💾 Archived View for dioskouroi.xyz › thread › 29417135 captured on 2021-12-04 at 18:04:22. Gemini links have been rewritten to link to archived content

View Raw

More Information

⬅️ Previous capture (2021-12-03)

🚧 View Differences

-=-=-=-=-=-=-

Pybaobab – Python implementation of visualization technique for decision trees

Author: sebg

Score: 152

Comments: 16

Date: 2021-12-02 15:16:31

Web Link

________________________________________________________________________________

ktpsns wrote at 2021-12-02 16:10:21:

Nice! For anybody who does not have access to the referenced IEEE paper (such as me), here it is on the website of its authors:

https://pure.tue.nl/ws/portalfiles/portal/3522084/6724346112...

harabat wrote at 2021-12-02 18:28:03:

And the GitLab repo:

https://gitlab.tue.nl/20040367/pybaobab

time_to_smile wrote at 2021-12-02 17:12:39:

I suspect decisions trees are still highly under utilized for optimizing any human in the loop processes that require an actual script that a person needs to follow.

It's not an uncommon problem that you're faced with needing to make a series of decisions in a business environment and old-school decision trees give a remarkably clear, readable output of the optimal way to make these decisions in as few choices as possible.

Any data scientists working on teams with call centers, sales teams or customer support people would likely find a surprisingly useful application of this mostly forgotten (other than a building block for RFs) tool.

tsumnia wrote at 2021-12-02 17:17:57:

Its not that decision trees are under utilized, but rather one of their disadvantages is that they can overfit to their training data very easily. This is actually one of the reasons Random Forests exist - just make a lot of overfitted decision trees and then vote for consensus.

The visualization looks great, though it did suffer visualizing the Random Forest. I could see using it for a single Decision Tree to convey the data's structure. Definitely going to use it for any DT slides I have to make.

prionassembly wrote at 2021-12-02 18:23:56:

People can also follow additive scores. This is what e.g. the DSM does.

A spreadsheet-like printed table where you mark items and sum scores in your head is probably easier to follow than a similarly-powered decision tree. Of course, you can't guarantee that a linear decision boundary exists, but in case there is one, the standard tools (Gauss-Markov/FWL theorems, p-values, etc.) are much, much more robust than CART or C4.5.

jmmcd wrote at 2021-12-02 22:08:02:

Agreed... but the decision trees we learn from data to do classification are quite different from the decision trees we design to formalise our processes. I think several replies here have missed the distinction.
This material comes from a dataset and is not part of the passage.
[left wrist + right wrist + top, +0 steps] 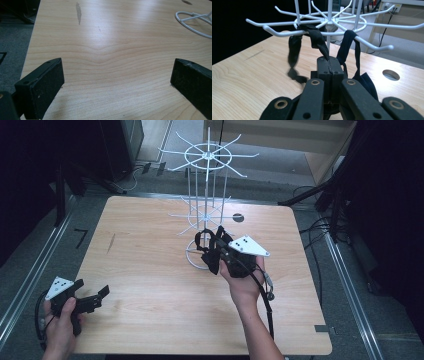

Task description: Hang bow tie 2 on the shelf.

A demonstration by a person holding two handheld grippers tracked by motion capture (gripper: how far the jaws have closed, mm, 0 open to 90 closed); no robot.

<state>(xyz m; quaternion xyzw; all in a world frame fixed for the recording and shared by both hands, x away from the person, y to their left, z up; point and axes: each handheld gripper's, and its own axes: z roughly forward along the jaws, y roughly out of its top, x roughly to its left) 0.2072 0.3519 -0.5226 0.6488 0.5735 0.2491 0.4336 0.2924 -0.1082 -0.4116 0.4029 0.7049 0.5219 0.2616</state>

__mharrison__ wrote at 2021-12-02 17:51:42:

I had a weird experience recently. We tore out our deck during Covid lockdown and I had a rusty nail puncture my skin. The doctor who treated it pulled out a sheet that was essentially a decision tree that determined that after cleaning the wound I just needed to be sent home with a lollipop. (Recent tetanus shot was sufficient.)

The strange part was when the doctor showed me the tree and asked me if I agreed... My response was "You're the doctor, you tell me?!"

riedel wrote at 2021-12-02 18:58:46:

Not really. If we are doing data science for many companies and explainability is an aspect we will likely go for decision trees if the lift for advanced models is minor anyways. We use this (not quite as pretty for visualization but extremely useful to get a grasp if the tree model):

https://github.com/parrt/dtreeviz

carabiner wrote at 2021-12-02 21:12:46:

What I'd like is some clever way of visualizing a randomforest in its entirety, rather than just showing the individual trees as they do in

https://gitlab.tue.nl/20040367/pybaobab/-/raw/main/images/ra...

. I have no idea how to go about doing this.

nestorD wrote at 2021-12-03 01:05:14:

I have been taught that the proper way is to use an algorithm that will summarize the random forest as a close-enough decision tree. I have also been taught that it can be very misleading...

Cyphase wrote at 2021-12-03 01:49:42:

This is always what I think of when I see "baobab":

https://wiki.gnome.org/Apps/DiskUsageAnalyzer

vletal wrote at 2021-12-02 18:45:44:

So was the Little Prince applying daily regularization to the baobabs on his planet?

stavros wrote at 2021-12-02 23:38:18:

Does anyone know of any software that allows people to edit decision trees? I have a use case where some non-technical people need to write a bunch of basically nested if-checks, and it would be good if they could do it visually.

layer8 wrote at 2021-12-03 02:05:51:

A mindmapper (e.g. XMind) could be (ab)used for that.

__mharrison__ wrote at 2021-12-02 17:45:57:

This is really pretty. Thanks for sharing, I will probably leverage this in my training!

morelandjs wrote at 2021-12-02 17:04:25:

This looks incredible! Excited to try this!